Ya de regreso, al dar vuelta en la esquina de su calle, vio desde lejos a su madre de pie fuera de la casa, quien al verlo comenzó a hacerle aspavientos levantando el puño cerrado. Estaba enfadada, pero, ¿por qué? Sí, tal vez se tardó un poco más de la cuenta, pero, ¿no había valido la pena pasear por el mercado? Así que, para que su madre se contentara con él, alzó el paquete lleno de comida y con la otra mano levantó el paliacate que todavía casi reventaba de monedas y los agitó para mostrárselos desde lejos.
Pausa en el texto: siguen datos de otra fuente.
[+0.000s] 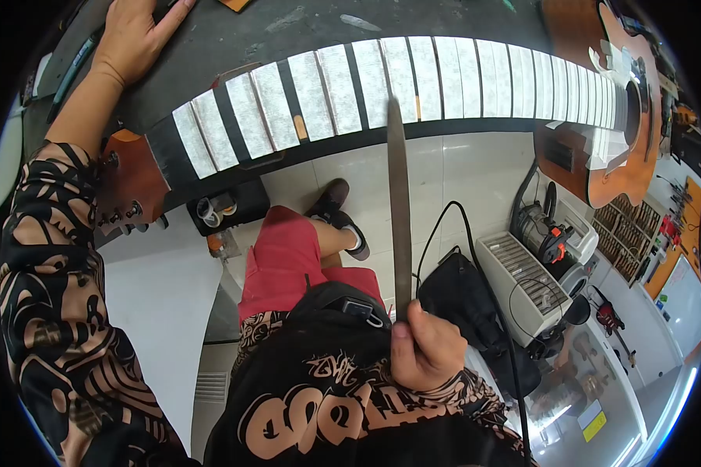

Pero la señora sólo lo veía a él y seguía con sus amenazas. Mientras continuaba caminando, Carlitos insistía en mostrar a su madre el paliacate y ella se empeñaba en mostrarle su enojo.
Cuando ya estuvo cerca, la señora estalló: “!¿Qué pasó?! ¡¿Por qué tanto tiempo?! ¡Tu padre ya está sentado a la mesa para comer y tú paseando..! ¿Qué traes allí?”
Carlitos contó a su madre lo del juego de lotería y la suerte que tuvo. Los dos entraron a la casa y ellaa se dirigió a su marido para decirle: “A ver, pregúntale a tu hijo de dónde sacó tanto dinero, que diga la verdad…” Dicho esto entró a la cocina para preparar la carne.
“A ver, muéstrame ese dinero…” Carlitos, entre contento y asustado colocó el paliacate sobre la mesa y lo desató. El padre se inclinó para ver mejor las monedas y pidió al niño que explicara lo que había pasado. Carlitos refirió todo lo que había visto desde su salida de la casa hasta que compró la carne. Su papá, disimulando su alegría, acercó lentamente sus manos al milagroso paliacate y sacó las monedas, colocándolas pacientemente una sobre otra en columnas. Carlitos, con los codos recargados en la mesa y las palmas de las manos sosteniendo sus sienes, veía alternadamente al dinero y a su papá.
El señor terminó de contar el premio, apartó cuatro moneditas del resto y solemnemente las colocó sobre la mesa frente a Carlitos: “Cuando vayas a un mandado no te vuelvas a tardar”, le dijo. Los olores de comida recién hecha llegaban desde la cocina envolviéndolo todo.
*Cuento ganador del concurso “mi ciudad” convocado por presidencia Mpal. De Querétaro. 1997.